- Task: In the data below, find the line containing "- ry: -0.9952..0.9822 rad", then set down that line and every later line up to and including the line containing "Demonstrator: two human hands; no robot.", exactly.

++++ Extracted information ++++

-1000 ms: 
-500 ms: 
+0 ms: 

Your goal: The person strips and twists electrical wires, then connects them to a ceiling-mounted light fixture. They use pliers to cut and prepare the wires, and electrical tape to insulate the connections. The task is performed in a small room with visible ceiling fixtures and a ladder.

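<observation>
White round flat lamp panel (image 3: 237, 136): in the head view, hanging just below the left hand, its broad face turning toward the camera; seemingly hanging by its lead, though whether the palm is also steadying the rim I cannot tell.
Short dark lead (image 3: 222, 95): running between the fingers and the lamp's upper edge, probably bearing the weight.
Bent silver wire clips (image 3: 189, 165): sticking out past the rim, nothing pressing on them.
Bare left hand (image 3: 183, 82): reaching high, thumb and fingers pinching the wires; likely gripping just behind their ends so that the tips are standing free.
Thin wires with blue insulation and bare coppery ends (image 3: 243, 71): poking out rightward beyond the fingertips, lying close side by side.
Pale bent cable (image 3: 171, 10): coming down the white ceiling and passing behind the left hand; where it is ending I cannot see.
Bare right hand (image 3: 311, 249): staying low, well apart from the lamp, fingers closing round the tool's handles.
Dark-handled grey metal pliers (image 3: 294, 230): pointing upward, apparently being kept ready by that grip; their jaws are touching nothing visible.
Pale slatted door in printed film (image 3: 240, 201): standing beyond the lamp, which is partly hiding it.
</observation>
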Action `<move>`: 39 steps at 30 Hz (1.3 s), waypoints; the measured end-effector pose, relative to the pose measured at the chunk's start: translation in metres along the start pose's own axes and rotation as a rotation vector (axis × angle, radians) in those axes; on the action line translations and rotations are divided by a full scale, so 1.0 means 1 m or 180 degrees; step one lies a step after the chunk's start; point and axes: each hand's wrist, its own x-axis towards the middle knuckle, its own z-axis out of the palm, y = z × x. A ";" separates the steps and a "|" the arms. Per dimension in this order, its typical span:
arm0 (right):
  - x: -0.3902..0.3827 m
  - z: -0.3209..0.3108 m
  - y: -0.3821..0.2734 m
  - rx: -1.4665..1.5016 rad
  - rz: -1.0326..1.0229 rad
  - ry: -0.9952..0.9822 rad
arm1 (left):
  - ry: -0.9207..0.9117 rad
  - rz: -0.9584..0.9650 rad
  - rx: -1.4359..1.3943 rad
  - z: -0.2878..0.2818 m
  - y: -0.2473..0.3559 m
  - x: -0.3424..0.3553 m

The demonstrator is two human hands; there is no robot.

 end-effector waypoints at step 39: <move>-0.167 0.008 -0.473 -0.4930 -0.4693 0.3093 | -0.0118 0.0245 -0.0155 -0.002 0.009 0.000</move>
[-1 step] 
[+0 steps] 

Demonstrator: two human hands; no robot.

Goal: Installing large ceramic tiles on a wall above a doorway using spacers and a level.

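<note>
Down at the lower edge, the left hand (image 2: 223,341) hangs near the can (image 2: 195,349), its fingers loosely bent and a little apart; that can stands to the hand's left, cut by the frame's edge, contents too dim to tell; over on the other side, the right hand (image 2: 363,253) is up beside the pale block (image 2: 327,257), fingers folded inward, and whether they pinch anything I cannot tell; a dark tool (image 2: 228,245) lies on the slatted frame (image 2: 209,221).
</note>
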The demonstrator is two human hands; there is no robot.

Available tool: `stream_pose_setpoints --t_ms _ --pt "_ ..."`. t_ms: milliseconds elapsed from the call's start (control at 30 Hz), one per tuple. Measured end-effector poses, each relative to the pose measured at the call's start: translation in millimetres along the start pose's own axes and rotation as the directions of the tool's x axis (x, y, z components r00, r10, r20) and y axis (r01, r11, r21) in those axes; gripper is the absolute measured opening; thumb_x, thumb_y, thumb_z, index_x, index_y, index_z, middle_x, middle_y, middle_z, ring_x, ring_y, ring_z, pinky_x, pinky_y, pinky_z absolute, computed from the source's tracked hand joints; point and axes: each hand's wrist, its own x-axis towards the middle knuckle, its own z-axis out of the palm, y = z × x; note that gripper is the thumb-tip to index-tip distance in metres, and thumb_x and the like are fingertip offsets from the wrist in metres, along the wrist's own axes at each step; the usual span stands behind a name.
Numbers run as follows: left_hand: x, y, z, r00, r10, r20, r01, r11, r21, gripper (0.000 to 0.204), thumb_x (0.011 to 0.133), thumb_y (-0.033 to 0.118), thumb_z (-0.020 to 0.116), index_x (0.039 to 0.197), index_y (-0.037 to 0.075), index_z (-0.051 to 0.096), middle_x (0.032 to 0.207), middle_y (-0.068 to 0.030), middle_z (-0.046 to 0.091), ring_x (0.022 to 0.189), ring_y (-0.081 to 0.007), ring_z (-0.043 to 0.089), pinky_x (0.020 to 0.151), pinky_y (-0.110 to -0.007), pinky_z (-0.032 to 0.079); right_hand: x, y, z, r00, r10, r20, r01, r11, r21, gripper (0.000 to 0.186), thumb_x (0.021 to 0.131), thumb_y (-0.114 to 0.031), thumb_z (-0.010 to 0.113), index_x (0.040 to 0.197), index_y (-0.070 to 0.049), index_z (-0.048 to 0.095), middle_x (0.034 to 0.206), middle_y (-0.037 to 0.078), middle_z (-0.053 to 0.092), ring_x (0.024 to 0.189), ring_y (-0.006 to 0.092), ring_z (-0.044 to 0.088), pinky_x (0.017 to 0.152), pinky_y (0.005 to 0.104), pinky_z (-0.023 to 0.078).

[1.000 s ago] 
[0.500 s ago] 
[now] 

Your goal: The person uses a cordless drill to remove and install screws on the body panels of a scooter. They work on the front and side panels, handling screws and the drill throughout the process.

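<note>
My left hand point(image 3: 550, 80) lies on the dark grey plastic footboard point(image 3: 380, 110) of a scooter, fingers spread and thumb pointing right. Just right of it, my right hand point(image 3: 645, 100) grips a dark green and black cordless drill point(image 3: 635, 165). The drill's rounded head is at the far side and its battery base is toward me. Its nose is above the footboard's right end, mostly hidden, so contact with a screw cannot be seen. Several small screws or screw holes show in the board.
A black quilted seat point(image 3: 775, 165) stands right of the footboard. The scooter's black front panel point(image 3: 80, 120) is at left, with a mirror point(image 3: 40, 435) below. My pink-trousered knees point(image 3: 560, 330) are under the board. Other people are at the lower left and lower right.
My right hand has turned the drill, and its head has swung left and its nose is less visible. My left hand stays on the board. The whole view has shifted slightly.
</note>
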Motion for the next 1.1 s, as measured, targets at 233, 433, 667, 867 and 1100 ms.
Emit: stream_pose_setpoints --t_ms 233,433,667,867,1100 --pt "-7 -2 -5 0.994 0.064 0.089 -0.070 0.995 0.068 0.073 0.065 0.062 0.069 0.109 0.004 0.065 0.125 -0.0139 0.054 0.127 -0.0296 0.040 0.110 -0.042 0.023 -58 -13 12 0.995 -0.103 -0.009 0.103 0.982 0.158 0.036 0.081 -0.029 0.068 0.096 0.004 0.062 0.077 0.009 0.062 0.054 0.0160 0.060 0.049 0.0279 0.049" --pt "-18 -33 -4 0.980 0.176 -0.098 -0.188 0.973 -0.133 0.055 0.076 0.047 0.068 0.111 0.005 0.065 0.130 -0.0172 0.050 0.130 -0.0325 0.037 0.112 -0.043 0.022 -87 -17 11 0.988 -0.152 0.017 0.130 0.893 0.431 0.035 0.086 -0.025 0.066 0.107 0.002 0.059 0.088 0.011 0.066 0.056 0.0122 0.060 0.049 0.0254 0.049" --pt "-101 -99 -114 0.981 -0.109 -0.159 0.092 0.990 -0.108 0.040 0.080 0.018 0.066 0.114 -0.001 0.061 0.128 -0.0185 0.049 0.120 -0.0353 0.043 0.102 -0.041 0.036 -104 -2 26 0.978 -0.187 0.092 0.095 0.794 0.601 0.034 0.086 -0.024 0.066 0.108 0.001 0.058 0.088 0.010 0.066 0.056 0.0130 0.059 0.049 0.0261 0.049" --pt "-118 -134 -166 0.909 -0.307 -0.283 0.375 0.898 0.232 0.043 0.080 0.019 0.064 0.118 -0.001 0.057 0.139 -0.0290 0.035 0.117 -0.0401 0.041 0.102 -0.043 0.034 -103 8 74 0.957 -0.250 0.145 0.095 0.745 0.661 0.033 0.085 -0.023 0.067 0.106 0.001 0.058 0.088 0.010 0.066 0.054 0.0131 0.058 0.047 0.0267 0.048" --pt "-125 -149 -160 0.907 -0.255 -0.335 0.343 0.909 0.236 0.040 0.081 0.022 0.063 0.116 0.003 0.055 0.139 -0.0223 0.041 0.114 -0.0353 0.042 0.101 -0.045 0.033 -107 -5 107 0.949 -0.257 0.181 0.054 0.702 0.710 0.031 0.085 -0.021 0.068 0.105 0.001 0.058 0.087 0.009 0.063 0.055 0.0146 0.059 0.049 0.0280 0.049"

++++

- Answer space:
  - ry: -0.9952..0.9822 rad
arm1 (left):
  - ry: -0.9207..0.9117 rad
  - rz: -0.9584..0.9650 rad
  - rx: -1.4359..1.3943 rad
  - z: -0.2878..0.2818 m
  - y: -0.2473..0.3559 m
  - x: -0.3424..0.3553 m

The demonstrator is two human hands; there is no robot.

 end-effector waypoints at step 39: <move>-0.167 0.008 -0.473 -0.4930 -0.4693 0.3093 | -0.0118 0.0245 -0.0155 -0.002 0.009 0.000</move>
[-1 step] 
[+0 steps] 

Demonstrator: two human hands; no robot.

This exercise requires no additional answer.